Why: Both an alternative perspective on alignment that highlights different questions, and a high-level model to study how large language models will scale and how they will influence AGI development.
Scalable mechanistic interpretability:
What: Mechanistic interpretability research in a similar vein to the work of Chris Olah and David Bau, but with less of a focus on circuits-style interpretability and more focus on research whose insights can scale to models with many billions of parameters and larger.
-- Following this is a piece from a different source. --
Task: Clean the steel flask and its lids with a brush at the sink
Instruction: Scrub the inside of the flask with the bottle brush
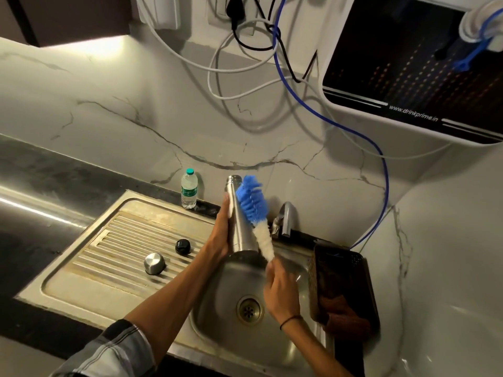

Some example approaches might be:
Locating and editing factual knowledge in a transformer language model.
Using deep learning to automate deep learning interpretability - for example, training a language model to give semantic labels to neurons or other internal circuits.
Studying the high-level algorithms that models use to perform e.g, in-context learning or prompt programming.
Why: Provide tools to implement alignment proposals on neural nets, and insights that reframe conceptual problems in concrete terms.
History and philosophy of alignment:
What: Map different approaches to alignment, translate between them, explore ideas that were abandoned too fast, and propose new exciting directions (upcoming sequence on pluralism in alignment to be published on the AF).
Why: Help alignment research become even more pluralist while still remaining productive. Understanding historical patterns helps put our current paradigms and assumptions into perspective.